Contrary to popular belief, bats are clean, not dirty, animals. Bats groom themselves like cats and are fastidious about cleaning their wings. Although it is correct that their roosting caves are often layered with their droppings, the guano builds up on the floor where we scrabble, not on the ceilings where they live. The ceilings are clean, providing secure toeholds for adult and young bats. Most hibernation caves have probably been used by bat colonies for thousands of years, for bats return to their home caves even if removed over 200 miles away. Humans have harvested the concentrated guano as a source of nitrogen for fertilizer and gunpowder. It is these human collectors of guano who become filthy, not the bats!
Although all Appalachian bats hibernate in caves, only some species use these caves in the summer months. Others spend the summer roosting during the daytime under bark or in tree cavities, and they readily accept bat houses. The Little Brown Bat (Myotis lucifigus), a common eastern species, is one of the few bats that enters buildings. It spends the summer in maternity colonies made up of hundreds of mothers and young. If you encounter such a colony, rather than killing them all outright, please determine whether you can wait until the young can fly and the mothers and young leave on their own. Maternity colonies leave the building at the end of summer. If you wait to seal the building in the winter, the bats will be gone and will not be able to get back in the following summer.
Bats usually give birth to only one offspring per year. The young are born early in the season, May or June, and can fly in two to five weeks after birth, depending on species. They are long-lived, especially for their size, with thirty years a common life span. In comparison, similar sized mice are reproductive within 35 days, can produce several litters every year, each with up to eleven young, and while they may live eight years in captivity, usually survive only one in the wild.
In the Appalachians, bats rarely carry rabies, but should never be picked up with bare hands.
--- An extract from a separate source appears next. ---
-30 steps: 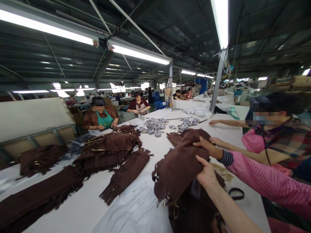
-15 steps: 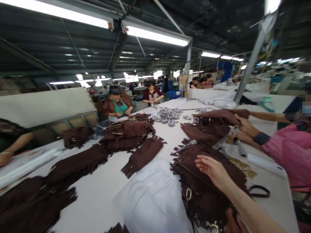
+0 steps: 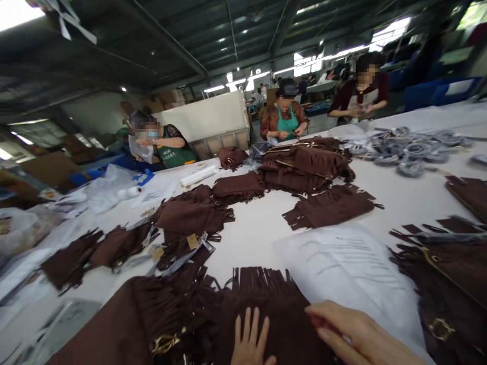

Like most frightened animals, they will bite if restrained, and any bat on the ground during daylight hours is not acting normally and may be ill. It is safe to say that if you are able to pick up a bat in the summertime, you shouldn’t. If you find a bat in the wintertime, it is hibernating; although you might be able to catch it, still you shouldn’t! Occasionally a bat becomes trapped in a house when searching for a roosting site. Open the windows and doors so that the bat can escape, but don’t panic. It will find a way out.
Can you help instead of harm these interesting animals that are fighting to survive the deadly White Nose disease?